You cannot "fix" him. I have no way of knowing if he is DP/DR, but even if not - assuming he's human he has some sort of issues. He does, you do, I do, everybody does. In his case, they are HIS issues. You can try to accept him, support him, etc., but there is a point beyond which you will not be able to understand him. Because you are not him.

Me and my (still current) wife have been in continuing discussions. Trying to lay everything out on the table. Turns out that, for her, me being DP is not the biggest problem here. It's other stuff that's bothering her more. It also happens that I don't think she's perfect either. Talking in detail about things has brought up all sort of things about her that I don't exactly love. But these are not things that I should try to "fix". Just like she isn't here to cure my DP. I joke with her that I should have married a psychologist, just for the free therapy. However........that would NOT work.

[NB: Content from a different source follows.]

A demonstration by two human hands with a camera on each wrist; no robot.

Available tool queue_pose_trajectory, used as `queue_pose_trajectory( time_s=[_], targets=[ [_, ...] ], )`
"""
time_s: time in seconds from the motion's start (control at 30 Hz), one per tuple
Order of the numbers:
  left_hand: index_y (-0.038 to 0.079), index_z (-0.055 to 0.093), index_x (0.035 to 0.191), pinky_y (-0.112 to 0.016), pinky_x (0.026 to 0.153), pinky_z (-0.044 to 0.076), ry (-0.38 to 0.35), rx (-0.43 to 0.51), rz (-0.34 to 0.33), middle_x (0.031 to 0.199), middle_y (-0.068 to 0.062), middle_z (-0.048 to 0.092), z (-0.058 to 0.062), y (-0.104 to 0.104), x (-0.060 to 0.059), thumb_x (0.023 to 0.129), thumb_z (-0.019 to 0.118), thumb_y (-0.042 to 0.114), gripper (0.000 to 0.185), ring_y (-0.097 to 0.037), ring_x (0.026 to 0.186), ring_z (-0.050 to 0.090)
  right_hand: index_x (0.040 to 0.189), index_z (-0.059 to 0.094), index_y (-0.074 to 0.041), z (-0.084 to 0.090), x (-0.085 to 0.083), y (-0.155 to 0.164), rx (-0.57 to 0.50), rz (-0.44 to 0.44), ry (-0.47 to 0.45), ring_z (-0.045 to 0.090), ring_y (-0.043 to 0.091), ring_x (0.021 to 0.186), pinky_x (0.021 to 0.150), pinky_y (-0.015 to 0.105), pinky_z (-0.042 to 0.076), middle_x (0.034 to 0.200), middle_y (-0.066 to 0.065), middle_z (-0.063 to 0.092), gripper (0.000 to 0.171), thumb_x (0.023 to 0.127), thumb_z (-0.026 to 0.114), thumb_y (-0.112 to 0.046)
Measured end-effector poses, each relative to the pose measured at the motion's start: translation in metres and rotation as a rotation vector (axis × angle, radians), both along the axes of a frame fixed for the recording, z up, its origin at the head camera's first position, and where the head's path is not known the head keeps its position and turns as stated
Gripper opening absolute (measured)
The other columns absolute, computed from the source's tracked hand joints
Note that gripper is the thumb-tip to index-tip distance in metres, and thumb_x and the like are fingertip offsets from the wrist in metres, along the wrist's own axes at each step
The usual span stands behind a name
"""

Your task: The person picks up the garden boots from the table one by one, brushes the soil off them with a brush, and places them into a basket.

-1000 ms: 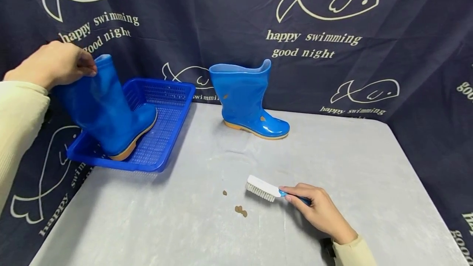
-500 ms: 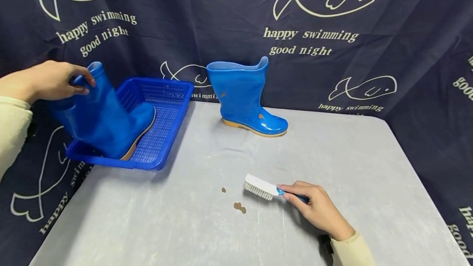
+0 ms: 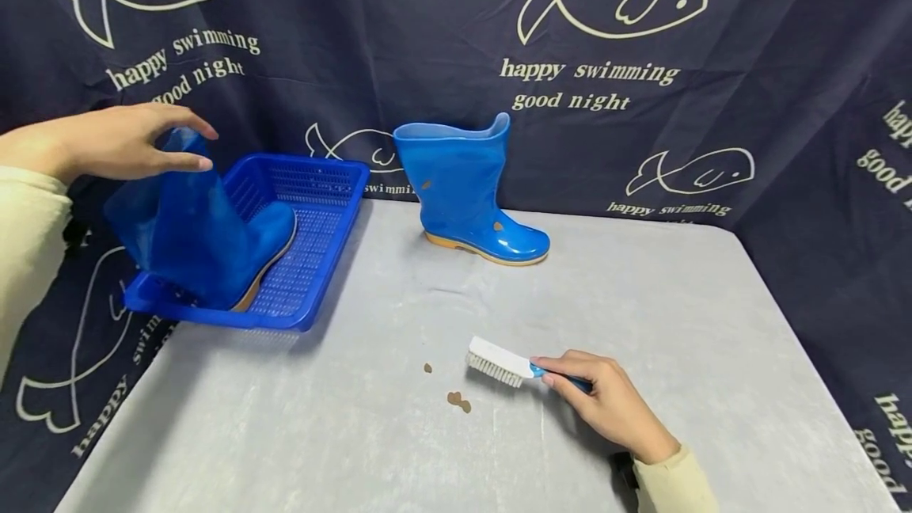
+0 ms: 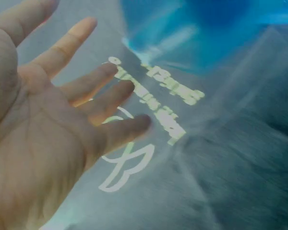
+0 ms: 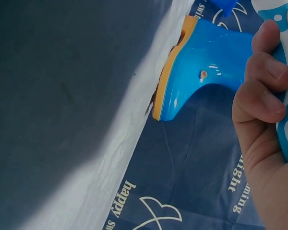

Relationships that work are based on acceptance, and whatever level of understanding can be achieved. We are individuals, with all our individual little quirks and annoying traits. My job when trying to be in a relationship with another human critter is to know that. To know that this other person is not me. If it turns out that I am unable to accept this person for who they are, faults and all...............then it's time to move on. Find someone I may be more compatible with.
As far as being with a person who has a whopper of an issue such as DP, the best you will be able to do is try your best to accept the situation, and offer support if requested. Unless you are DP yourself you will not be able to understand it. You, as a mate, will not be able to make it go away, you will not be able to make it all better.